Çatı Stüdyoları’nda minimum müdahale ile kurgulanmış mekân, yapı elemanlarındaki sadeliği öne çıkarır. Burada taşıyıcı çelik kolon ve kirişler, duvar, çatı her biri ayrı ve basit birer katmandır. Saydam yüzeylerle çatıda ve duvarda yaratılan yarıklar bu ayrıksı karakterlerin bir nevi dışavurumu gibidir. Birbirine karışmayan, bir anlamda ayrı karakterdeki katmanlar, koridor çevresinde bir ritim oluştururlar.
III.
Bazı mekânlar sahip olduğu bileşenlerin sürekliliği ile kuşatılmışlık hissi yaratır. Mekânda ritim ve düzenin kurucusu olan bu bileşenler ve içerikleri aynı zamanda talep ettiği eylemin hatırlatıcısı olarak kullanıcıyı başka bir boyutta kuşatır, mekânın içine katar.

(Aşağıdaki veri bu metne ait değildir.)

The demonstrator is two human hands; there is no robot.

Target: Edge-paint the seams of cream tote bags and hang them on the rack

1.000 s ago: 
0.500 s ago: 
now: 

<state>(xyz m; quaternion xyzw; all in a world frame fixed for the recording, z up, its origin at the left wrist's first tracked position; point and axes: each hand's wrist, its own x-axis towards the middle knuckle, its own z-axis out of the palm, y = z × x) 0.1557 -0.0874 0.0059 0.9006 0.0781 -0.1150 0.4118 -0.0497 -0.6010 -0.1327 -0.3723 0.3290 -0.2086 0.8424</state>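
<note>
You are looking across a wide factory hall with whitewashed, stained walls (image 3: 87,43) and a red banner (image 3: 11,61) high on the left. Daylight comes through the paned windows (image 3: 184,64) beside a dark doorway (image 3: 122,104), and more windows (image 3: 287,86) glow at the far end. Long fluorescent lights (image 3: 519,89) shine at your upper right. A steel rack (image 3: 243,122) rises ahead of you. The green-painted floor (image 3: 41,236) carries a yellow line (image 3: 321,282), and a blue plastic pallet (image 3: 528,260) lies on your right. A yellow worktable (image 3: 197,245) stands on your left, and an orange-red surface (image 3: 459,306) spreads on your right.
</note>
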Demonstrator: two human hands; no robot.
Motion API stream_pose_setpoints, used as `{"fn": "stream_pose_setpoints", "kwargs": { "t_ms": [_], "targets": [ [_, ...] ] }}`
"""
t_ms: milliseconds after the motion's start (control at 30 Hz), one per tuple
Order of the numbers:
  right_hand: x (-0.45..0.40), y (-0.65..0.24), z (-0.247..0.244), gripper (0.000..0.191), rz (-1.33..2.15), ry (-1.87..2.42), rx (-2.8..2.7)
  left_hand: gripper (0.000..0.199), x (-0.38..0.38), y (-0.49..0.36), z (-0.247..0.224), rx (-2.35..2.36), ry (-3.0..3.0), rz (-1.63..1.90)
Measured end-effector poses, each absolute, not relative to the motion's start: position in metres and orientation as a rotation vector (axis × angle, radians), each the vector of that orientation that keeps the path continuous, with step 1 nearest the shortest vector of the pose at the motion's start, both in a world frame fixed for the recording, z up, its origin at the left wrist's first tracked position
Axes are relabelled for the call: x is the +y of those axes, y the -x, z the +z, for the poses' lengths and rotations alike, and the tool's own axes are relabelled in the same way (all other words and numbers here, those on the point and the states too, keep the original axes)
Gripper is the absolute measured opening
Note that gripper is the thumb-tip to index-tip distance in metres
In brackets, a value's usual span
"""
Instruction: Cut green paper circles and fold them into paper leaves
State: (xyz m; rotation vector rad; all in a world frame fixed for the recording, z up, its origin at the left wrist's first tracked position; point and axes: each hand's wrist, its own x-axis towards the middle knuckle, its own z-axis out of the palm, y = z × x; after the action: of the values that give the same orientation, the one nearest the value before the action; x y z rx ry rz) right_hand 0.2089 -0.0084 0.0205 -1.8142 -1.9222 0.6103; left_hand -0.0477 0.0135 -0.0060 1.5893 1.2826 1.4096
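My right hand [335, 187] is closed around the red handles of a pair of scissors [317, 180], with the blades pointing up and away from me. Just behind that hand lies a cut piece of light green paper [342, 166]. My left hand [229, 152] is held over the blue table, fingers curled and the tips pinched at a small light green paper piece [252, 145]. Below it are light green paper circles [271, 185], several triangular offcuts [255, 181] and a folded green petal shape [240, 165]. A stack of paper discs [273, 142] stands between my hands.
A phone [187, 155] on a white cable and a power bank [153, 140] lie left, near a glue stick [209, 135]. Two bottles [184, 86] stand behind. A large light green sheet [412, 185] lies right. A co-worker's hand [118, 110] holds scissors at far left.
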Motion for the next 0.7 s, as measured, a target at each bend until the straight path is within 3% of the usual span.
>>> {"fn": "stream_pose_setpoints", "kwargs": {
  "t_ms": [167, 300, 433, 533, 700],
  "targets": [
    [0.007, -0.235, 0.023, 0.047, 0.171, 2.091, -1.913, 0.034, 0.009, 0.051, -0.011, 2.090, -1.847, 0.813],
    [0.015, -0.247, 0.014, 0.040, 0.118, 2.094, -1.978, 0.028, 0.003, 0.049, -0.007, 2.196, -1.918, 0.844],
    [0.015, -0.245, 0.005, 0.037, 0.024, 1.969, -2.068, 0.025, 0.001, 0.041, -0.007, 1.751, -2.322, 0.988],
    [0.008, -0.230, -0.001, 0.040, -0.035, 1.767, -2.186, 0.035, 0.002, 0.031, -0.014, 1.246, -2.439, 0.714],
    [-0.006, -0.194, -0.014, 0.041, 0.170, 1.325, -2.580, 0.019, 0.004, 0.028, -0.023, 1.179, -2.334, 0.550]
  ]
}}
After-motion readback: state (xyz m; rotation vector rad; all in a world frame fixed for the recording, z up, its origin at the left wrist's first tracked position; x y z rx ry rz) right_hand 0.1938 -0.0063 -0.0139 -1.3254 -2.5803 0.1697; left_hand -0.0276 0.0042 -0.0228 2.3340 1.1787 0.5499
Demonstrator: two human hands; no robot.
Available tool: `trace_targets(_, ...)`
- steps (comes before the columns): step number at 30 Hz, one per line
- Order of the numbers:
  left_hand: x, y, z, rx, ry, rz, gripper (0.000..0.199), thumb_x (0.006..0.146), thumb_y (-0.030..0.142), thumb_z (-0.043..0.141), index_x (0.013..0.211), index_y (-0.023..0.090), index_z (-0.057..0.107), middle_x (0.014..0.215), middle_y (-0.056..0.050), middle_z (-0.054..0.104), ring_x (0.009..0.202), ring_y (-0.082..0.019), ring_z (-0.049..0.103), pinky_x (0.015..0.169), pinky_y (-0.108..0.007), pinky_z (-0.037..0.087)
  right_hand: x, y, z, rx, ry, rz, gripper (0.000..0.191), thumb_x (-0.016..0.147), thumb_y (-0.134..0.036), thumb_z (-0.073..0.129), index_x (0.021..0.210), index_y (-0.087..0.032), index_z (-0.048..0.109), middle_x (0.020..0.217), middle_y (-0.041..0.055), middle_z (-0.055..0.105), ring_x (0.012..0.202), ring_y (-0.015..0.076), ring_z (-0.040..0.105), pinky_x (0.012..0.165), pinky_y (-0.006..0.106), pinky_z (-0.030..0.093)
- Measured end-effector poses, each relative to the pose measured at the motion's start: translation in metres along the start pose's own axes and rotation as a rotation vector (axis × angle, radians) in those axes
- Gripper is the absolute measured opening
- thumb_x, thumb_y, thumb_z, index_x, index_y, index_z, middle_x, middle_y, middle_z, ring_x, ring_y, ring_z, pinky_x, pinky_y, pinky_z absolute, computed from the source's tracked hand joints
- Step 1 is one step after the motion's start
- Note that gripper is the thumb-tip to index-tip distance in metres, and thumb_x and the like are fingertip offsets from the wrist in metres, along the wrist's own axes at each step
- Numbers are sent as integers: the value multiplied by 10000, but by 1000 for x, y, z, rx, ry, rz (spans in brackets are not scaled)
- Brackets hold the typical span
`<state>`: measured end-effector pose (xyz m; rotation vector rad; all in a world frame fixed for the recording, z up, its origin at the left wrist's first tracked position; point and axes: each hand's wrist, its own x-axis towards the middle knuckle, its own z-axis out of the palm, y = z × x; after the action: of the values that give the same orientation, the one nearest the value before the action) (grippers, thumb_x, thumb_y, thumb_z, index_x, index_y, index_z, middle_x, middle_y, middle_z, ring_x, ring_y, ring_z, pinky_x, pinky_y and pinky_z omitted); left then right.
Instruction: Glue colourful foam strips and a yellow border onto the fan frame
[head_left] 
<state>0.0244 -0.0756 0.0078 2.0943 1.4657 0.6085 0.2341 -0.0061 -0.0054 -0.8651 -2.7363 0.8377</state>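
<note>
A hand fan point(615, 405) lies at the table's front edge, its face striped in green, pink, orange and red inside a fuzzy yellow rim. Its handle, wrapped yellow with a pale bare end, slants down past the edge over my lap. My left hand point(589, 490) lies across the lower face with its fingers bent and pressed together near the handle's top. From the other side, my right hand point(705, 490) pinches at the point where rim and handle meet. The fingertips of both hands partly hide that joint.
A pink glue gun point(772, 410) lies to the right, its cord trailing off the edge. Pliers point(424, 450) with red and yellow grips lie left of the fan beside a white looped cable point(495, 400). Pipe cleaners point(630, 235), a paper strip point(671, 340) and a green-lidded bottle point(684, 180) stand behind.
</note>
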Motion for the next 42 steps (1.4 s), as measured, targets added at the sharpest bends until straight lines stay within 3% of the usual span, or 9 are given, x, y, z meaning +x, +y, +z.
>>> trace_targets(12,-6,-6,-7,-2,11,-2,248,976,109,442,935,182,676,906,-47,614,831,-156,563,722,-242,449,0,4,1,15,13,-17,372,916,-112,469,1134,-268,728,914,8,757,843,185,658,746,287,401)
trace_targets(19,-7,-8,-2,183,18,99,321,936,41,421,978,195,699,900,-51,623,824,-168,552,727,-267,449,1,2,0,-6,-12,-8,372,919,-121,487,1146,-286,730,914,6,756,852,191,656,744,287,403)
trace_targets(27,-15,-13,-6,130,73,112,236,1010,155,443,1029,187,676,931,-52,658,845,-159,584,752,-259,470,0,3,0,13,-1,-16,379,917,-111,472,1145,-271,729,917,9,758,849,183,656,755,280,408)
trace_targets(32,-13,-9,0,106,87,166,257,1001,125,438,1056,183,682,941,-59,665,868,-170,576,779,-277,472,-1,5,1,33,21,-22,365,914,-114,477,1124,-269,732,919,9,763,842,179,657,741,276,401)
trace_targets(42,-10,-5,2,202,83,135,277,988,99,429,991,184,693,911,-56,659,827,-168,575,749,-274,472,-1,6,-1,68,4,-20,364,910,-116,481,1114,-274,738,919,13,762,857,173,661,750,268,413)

109 numaralı konferans salonunda oturma birimleri koltuklar arasındaki dar koridordan ilerleyen seyirciyi kuşatır. Oturulmayı bekleyen koltuklar bir uçtan diğerine uzanırken, seyirci de kurulu düzene göre mekânda yerini alır. Zeminde koltuklar ile belirginleşen kuşatılma hâli, mekânın girişinden betonarme konsolun
sağladığı çerçeve ile başlar; zeminde ve duvarda belirginleşen çizgilerle sahneye kadar devam eder.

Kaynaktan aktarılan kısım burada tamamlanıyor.